▶ What the exercise asks
Data follows below. Repeat exactly the lines between the line holding "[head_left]" and the line holding "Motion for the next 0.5", inclusive, and nothing more; drop pictures.

Data for processing section start

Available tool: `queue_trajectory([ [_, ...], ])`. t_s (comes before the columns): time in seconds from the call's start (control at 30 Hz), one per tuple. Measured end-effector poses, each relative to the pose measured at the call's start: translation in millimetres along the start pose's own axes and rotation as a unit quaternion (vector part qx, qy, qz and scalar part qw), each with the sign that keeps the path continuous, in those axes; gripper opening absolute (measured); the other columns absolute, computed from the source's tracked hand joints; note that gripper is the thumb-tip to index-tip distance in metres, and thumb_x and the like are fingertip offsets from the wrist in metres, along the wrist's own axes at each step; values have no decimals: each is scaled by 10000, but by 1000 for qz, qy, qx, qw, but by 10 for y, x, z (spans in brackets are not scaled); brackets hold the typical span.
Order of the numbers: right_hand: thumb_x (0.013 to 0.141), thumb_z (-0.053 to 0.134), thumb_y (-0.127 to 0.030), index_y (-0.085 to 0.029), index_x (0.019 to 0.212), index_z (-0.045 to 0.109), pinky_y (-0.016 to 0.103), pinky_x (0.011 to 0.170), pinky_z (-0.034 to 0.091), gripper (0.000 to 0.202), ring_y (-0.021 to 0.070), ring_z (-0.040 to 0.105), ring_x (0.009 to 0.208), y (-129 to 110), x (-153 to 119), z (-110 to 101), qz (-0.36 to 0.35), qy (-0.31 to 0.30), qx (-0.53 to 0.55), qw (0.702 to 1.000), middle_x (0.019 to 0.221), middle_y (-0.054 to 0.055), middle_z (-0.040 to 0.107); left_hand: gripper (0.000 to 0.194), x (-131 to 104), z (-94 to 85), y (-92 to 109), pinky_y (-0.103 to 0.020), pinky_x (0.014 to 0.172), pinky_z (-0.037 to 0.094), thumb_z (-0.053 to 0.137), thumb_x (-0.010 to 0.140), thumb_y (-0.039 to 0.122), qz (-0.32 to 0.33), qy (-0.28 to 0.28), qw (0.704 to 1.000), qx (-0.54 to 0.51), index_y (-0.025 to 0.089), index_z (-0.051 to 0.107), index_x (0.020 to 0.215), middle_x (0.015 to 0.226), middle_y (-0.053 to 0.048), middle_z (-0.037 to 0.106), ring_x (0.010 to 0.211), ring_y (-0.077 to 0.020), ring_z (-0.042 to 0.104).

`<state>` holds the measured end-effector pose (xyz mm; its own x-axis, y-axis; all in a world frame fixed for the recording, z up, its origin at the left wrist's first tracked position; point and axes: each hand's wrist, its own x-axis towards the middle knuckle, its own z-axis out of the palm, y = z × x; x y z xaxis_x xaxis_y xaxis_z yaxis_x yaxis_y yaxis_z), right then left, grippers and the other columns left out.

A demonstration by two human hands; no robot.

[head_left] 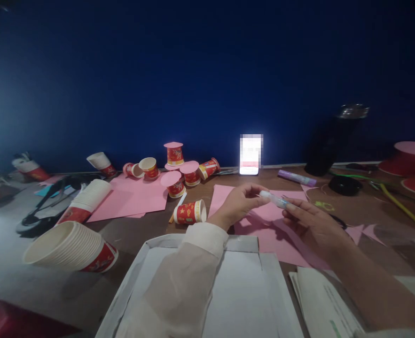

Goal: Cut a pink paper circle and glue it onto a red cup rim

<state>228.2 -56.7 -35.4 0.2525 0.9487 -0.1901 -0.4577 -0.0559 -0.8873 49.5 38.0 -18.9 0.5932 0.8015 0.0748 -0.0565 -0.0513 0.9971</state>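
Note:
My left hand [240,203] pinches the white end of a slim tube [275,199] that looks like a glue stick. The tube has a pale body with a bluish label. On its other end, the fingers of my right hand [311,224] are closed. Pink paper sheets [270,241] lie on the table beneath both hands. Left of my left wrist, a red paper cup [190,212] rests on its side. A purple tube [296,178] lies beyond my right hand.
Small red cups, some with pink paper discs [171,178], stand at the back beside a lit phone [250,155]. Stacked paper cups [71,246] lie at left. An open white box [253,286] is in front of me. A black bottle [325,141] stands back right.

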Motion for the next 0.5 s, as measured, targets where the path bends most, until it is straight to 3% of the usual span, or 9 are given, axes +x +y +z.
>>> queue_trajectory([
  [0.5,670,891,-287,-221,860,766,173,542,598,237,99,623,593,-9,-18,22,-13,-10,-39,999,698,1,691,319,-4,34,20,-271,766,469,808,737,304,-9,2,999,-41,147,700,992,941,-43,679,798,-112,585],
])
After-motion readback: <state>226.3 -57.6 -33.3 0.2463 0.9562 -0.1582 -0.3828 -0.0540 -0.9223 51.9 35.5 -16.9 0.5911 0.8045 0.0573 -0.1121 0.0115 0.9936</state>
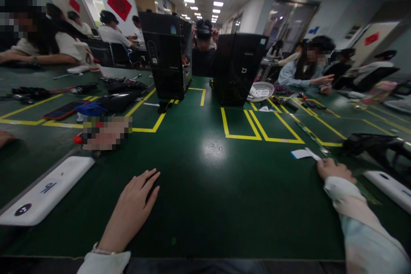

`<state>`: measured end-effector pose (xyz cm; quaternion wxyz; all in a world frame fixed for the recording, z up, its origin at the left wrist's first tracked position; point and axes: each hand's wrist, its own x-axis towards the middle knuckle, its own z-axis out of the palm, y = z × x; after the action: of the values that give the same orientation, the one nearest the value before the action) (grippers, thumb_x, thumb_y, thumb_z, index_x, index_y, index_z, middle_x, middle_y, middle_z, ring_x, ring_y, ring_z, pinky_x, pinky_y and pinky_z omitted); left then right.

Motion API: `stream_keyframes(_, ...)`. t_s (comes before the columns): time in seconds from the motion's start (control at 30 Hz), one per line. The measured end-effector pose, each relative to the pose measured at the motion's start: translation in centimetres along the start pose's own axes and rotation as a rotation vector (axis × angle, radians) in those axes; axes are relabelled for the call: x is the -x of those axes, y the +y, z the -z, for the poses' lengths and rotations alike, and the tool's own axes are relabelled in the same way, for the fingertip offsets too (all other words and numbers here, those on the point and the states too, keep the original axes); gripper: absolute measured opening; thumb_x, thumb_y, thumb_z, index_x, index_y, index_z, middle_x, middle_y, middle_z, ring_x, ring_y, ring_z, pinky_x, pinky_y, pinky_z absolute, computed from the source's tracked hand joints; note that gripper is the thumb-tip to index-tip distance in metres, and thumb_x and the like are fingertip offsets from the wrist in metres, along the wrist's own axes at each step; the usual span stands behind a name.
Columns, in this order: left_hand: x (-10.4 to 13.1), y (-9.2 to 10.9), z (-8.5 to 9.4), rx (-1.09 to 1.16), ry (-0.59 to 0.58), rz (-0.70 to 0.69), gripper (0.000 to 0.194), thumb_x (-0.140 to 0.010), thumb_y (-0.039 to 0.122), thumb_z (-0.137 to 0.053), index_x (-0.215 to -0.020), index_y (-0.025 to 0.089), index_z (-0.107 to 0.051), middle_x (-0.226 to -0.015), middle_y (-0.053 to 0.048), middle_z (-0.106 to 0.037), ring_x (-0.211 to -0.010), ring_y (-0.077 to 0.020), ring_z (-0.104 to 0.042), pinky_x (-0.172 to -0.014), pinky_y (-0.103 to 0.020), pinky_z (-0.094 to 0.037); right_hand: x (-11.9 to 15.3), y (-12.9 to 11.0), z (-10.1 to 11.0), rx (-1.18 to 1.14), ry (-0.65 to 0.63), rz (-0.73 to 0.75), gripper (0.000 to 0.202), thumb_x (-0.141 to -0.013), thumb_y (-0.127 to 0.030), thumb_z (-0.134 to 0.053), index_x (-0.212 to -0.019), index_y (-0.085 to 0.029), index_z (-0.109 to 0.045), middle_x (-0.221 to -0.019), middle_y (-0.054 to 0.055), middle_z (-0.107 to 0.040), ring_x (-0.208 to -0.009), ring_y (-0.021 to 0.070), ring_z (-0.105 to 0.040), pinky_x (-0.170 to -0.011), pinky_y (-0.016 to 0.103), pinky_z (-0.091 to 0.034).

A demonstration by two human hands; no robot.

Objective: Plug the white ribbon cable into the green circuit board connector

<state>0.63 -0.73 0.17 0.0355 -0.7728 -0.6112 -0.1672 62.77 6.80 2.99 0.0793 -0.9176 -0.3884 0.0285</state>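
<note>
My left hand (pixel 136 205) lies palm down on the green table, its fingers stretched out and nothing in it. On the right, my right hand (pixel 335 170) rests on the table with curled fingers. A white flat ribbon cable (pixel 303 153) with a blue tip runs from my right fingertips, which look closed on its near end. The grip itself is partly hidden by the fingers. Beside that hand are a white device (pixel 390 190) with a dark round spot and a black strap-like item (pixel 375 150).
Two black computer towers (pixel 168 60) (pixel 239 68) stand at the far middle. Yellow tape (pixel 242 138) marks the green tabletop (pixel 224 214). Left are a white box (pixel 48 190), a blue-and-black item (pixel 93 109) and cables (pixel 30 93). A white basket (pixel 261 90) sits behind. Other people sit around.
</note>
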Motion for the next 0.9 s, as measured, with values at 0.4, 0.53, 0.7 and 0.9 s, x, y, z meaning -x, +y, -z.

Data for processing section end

▶ Response for this exercise
[head_left] 

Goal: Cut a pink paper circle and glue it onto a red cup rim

<state>228.2 -56.7 -35.4 0.2525 0.9487 -0.1901 -0.4577 -0.0559 -0.8873 49.5 38.0 -18.9 0.5932 0.8015 0.0748 -0.0565 -0.0513 0.9971</state>
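Note:
My left hand [240,203] pinches the white end of a slim tube [275,199] that looks like a glue stick. The tube has a pale body with a bluish label. On its other end, the fingers of my right hand [311,224] are closed. Pink paper sheets [270,241] lie on the table beneath both hands. Left of my left wrist, a red paper cup [190,212] rests on its side. A purple tube [296,178] lies beyond my right hand.
Small red cups, some with pink paper discs [171,178], stand at the back beside a lit phone [250,155]. Stacked paper cups [71,246] lie at left. An open white box [253,286] is in front of me. A black bottle [325,141] stands back right.
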
Motion for the next 0.5 s, as measured, targets where the path bends most, until it is straight to 3% of the usual span, or 9 are given, axes +x +y +z.

Nothing else belongs in this answer.